Dataset excerpts:
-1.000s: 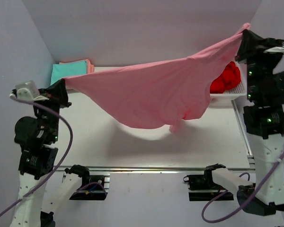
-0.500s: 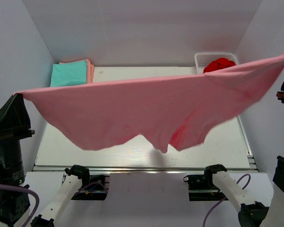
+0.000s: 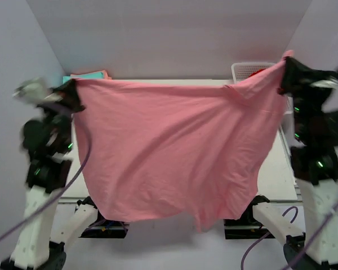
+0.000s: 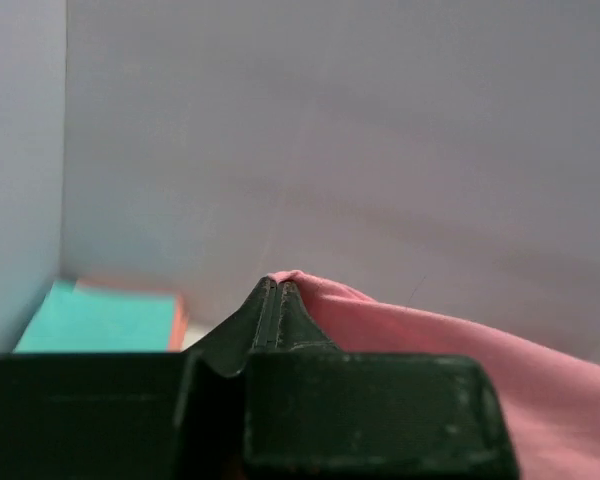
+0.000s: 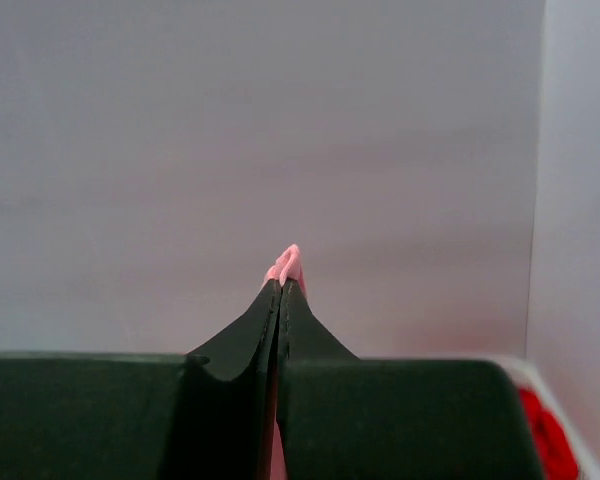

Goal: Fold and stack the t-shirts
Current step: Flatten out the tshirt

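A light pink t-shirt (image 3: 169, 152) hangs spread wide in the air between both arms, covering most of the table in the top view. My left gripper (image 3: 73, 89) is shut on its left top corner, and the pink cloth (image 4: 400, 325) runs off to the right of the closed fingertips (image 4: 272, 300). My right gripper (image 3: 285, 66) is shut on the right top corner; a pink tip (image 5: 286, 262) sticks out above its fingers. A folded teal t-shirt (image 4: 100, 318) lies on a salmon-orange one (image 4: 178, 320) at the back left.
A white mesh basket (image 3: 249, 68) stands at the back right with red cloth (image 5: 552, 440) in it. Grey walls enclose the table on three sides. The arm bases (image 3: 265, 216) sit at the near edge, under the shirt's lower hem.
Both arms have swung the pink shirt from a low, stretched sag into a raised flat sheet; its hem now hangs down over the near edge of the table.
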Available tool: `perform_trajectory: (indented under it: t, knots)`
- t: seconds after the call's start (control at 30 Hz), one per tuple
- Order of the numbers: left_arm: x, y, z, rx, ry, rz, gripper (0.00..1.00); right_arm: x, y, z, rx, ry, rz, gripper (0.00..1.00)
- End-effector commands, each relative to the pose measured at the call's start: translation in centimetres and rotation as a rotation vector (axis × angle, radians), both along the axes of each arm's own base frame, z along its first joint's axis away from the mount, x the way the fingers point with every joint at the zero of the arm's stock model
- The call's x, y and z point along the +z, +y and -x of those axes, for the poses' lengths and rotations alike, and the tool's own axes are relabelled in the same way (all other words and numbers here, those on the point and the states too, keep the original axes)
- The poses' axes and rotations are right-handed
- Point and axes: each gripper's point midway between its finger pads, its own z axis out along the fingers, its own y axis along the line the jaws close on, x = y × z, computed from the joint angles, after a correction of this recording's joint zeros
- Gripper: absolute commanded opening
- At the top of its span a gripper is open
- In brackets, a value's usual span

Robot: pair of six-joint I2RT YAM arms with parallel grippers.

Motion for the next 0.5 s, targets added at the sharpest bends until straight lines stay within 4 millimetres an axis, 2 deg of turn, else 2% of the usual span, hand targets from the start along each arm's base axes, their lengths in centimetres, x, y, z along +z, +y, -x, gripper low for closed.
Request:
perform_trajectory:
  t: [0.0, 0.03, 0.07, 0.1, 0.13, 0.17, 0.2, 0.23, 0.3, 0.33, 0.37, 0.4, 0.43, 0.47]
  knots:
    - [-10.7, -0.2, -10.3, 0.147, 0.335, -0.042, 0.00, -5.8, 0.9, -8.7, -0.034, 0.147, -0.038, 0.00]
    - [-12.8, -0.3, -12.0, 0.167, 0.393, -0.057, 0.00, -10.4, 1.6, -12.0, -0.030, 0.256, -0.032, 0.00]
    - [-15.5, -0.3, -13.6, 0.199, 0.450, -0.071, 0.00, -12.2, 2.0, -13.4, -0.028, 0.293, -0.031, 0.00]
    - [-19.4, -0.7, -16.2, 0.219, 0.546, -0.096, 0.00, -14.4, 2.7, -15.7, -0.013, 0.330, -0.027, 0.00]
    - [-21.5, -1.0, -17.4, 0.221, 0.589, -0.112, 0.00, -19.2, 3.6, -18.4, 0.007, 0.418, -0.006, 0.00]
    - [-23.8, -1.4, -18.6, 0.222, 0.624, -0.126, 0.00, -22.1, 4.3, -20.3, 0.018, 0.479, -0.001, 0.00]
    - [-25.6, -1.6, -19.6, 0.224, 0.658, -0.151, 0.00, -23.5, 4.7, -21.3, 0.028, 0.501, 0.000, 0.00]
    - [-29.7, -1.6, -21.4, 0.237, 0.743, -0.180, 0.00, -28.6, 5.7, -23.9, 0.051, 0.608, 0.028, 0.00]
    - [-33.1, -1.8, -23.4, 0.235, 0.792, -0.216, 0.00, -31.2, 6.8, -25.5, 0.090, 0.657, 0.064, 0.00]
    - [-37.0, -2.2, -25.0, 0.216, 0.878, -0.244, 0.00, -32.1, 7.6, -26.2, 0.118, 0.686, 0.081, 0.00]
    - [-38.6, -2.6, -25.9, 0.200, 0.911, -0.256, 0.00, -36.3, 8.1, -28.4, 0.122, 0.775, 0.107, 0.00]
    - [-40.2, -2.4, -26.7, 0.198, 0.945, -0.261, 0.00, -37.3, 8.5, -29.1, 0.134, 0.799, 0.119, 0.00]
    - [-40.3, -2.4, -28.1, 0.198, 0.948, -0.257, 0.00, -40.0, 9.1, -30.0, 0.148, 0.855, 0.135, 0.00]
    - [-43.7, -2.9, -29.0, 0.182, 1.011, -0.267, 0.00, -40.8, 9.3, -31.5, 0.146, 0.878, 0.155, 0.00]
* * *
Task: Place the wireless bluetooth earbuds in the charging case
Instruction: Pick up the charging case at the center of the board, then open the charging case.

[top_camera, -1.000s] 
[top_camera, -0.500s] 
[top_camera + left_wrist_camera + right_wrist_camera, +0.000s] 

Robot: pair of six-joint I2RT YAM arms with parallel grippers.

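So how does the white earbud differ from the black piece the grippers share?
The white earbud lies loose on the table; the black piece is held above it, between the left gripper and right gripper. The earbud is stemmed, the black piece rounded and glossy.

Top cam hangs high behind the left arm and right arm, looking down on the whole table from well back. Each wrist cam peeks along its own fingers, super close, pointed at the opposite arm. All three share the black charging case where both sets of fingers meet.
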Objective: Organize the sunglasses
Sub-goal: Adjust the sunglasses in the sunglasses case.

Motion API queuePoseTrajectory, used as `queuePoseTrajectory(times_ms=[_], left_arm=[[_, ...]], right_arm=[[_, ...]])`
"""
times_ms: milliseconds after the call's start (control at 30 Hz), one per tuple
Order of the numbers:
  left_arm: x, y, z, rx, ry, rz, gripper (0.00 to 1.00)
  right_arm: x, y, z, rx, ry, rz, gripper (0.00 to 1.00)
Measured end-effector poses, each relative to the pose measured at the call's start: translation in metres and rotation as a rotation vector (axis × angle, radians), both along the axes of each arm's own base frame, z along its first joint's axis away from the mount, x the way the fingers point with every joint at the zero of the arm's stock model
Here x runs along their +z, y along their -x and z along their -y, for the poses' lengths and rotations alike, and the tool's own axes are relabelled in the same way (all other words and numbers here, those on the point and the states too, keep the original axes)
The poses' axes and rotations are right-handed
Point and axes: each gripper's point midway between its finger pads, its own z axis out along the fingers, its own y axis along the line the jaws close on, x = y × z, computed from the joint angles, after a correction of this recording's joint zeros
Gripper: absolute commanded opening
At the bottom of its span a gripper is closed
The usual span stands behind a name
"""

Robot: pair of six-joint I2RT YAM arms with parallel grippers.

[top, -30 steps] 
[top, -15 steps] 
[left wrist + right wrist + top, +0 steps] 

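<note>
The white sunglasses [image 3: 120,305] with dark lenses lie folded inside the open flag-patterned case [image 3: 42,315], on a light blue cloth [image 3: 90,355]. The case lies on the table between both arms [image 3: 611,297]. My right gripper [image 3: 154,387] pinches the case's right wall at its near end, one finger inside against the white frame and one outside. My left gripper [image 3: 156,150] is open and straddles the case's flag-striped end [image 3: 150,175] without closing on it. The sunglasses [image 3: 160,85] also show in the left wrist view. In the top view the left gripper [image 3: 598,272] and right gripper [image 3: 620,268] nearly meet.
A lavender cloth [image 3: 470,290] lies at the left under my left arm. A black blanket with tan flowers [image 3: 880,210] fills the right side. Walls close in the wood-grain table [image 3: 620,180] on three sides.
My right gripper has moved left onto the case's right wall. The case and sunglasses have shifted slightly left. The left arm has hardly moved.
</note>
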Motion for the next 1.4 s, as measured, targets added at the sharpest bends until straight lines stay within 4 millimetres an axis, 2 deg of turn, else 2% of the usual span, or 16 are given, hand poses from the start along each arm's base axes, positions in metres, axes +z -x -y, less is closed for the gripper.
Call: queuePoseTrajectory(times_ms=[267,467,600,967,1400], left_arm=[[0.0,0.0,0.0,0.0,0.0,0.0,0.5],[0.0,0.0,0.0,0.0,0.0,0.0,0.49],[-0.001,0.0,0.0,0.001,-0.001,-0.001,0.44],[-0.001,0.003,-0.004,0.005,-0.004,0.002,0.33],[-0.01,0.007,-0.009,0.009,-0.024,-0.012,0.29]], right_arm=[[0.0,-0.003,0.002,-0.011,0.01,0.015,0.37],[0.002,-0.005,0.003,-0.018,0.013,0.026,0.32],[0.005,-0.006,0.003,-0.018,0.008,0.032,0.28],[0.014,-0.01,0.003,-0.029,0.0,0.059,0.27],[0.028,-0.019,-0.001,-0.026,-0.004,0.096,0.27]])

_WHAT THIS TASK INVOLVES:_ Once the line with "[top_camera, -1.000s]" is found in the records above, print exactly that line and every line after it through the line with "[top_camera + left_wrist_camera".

_OUTPUT OF THE TASK:_
[top_camera, -1.000s] 
[top_camera, -0.500s] 
[top_camera + left_wrist_camera + right_wrist_camera, +0.000s] 

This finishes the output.